● What is being asked
In full and word for word, copy the listing; no pictures belong in the copy.

[Recorded information Boundary: Start]

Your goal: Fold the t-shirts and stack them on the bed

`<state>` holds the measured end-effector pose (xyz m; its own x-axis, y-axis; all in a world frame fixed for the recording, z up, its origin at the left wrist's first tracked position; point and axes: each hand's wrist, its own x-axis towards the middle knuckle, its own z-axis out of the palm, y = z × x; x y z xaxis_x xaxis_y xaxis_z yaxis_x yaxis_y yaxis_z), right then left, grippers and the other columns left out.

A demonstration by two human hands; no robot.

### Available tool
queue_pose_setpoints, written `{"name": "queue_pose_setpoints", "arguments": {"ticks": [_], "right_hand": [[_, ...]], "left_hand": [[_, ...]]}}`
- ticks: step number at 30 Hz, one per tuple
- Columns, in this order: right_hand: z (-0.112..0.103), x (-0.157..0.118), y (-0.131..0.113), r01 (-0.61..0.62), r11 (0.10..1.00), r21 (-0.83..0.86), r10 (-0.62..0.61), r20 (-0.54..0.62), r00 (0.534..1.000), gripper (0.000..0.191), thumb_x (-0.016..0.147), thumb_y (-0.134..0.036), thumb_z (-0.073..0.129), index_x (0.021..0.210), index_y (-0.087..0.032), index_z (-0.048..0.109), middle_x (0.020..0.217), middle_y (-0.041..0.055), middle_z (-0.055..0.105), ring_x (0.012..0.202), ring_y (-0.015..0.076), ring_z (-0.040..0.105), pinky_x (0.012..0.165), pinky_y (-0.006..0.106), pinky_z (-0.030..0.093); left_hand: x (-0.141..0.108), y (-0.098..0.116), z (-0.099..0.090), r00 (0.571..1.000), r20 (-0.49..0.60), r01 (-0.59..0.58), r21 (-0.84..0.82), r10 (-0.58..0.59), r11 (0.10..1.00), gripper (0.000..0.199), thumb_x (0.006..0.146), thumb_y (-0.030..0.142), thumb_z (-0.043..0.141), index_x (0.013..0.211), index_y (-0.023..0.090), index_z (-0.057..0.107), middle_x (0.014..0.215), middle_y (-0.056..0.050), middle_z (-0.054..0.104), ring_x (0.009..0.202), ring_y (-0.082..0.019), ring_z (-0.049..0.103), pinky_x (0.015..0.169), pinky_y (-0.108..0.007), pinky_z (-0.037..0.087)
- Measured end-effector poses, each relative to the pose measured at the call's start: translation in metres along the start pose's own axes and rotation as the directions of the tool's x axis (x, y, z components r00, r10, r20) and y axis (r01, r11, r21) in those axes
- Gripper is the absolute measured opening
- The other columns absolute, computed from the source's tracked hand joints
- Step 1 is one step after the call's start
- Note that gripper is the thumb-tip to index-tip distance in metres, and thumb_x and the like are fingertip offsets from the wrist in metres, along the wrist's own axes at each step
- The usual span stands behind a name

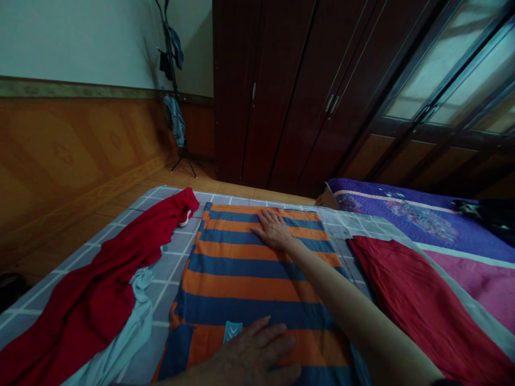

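An orange and blue striped shirt (pixel 257 284) lies spread flat on the grey checked bed sheet (pixel 164 284). Near its far edge my right hand (pixel 274 229) rests palm down on the stripes, fingers stretched out. Closer to me, my left hand (pixel 257 351) lies flat on the lower part of the shirt, its fingers apart. A small teal patch (pixel 232 331) on the shirt shows just beside the left hand. Neither hand grips the cloth.
On the left lie a crumpled red garment (pixel 108 279) and a pale blue garment (pixel 132 327). Another red garment (pixel 422 300) lies at the right, beside purple bedding (pixel 386 209). Beyond the bed stand a dark wardrobe (pixel 289 107) and a coat stand (pixel 173 80).
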<state>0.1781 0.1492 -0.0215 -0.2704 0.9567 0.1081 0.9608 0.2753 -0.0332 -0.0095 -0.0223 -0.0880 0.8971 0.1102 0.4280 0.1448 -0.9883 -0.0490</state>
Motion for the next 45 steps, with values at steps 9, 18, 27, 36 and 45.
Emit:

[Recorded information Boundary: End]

● Answer section
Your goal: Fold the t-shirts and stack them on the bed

`<state>` holds the measured end-effector pose (xyz m; its own x-axis, y-axis; all in a world frame fixed for the recording, z up, its origin at the left wrist's first tracked position; point and axes: each hand's wrist, its own x-axis towards the middle knuckle, its own z-axis out of the palm, y = z × x; x y z xaxis_x xaxis_y xaxis_z yaxis_x yaxis_y yaxis_z), right then left, grippers and the other columns left out.

A demonstration by two human hands; no robot.

### Available tool
queue_pose_setpoints, written `{"name": "queue_pose_setpoints", "arguments": {"ticks": [_], "right_hand": [[_, ...]], "left_hand": [[_, ...]]}}`
- ticks: step number at 30 Hz, one per tuple
- Columns, in this order: right_hand: z (-0.112..0.103), x (-0.157..0.118), y (-0.131..0.113), r01 (-0.61..0.62), r11 (0.10..1.00), r21 (-0.83..0.86), r10 (-0.62..0.61), r20 (-0.54..0.62), r00 (0.534..1.000), gripper (0.000..0.191), thumb_x (-0.016..0.147), thumb_y (-0.134..0.036), thumb_z (-0.073..0.129), index_x (0.021..0.210), index_y (-0.087..0.032), index_z (-0.048..0.109), middle_x (0.020..0.217), middle_y (-0.041..0.055), middle_z (-0.055..0.105), ring_x (0.012..0.202), ring_y (-0.015..0.076), ring_z (-0.040..0.105), pinky_x (0.012..0.165), pinky_y (-0.006..0.106), pinky_z (-0.030..0.093); left_hand: x (-0.141..0.108), y (-0.098..0.116), z (-0.099..0.090), r00 (0.571..1.000), r20 (-0.49..0.60), r01 (-0.59..0.58), r21 (-0.84..0.82), r10 (-0.58..0.59), r11 (0.10..1.00), gripper (0.000..0.199), thumb_x (0.006..0.146), thumb_y (-0.030..0.142), thumb_z (-0.043..0.141), index_x (0.013..0.211), index_y (-0.023..0.090), index_z (-0.057..0.107), middle_x (0.014..0.215), middle_y (-0.056..0.050), middle_z (-0.054..0.104), ring_x (0.009..0.202), ring_y (-0.082..0.019), ring_z (-0.049..0.103), pinky_x (0.015..0.169), pinky_y (-0.108..0.007), pinky_z (-0.037..0.087)
- Measured end-effector poses, each relative to the pose measured at the call's start: translation in metres along the start pose's own axes and rotation as the directions of the tool's x axis (x, y, z components r00, r10, r20) and y axis (r01, r11, r21) in those axes
- Gripper is the absolute measured opening
- The other columns absolute, computed from the source's tracked hand joints
- Step 1 is one step after the call's start
- Note that gripper is the thumb-tip to index-tip distance in metres, and thumb_x and the like are fingertip offsets from the wrist in metres, along the wrist's own axes at each step
- The usual span stands behind a name


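An orange and blue striped shirt (pixel 257 284) lies spread flat on the grey checked bed sheet (pixel 164 284). Near its far edge my right hand (pixel 274 229) rests palm down on the stripes, fingers stretched out. Closer to me, my left hand (pixel 257 351) lies flat on the lower part of the shirt, its fingers apart. A small teal patch (pixel 232 331) on the shirt shows just beside the left hand. Neither hand grips the cloth.
On the left lie a crumpled red garment (pixel 108 279) and a pale blue garment (pixel 132 327). Another red garment (pixel 422 300) lies at the right, beside purple bedding (pixel 386 209). Beyond the bed stand a dark wardrobe (pixel 289 107) and a coat stand (pixel 173 80).
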<state>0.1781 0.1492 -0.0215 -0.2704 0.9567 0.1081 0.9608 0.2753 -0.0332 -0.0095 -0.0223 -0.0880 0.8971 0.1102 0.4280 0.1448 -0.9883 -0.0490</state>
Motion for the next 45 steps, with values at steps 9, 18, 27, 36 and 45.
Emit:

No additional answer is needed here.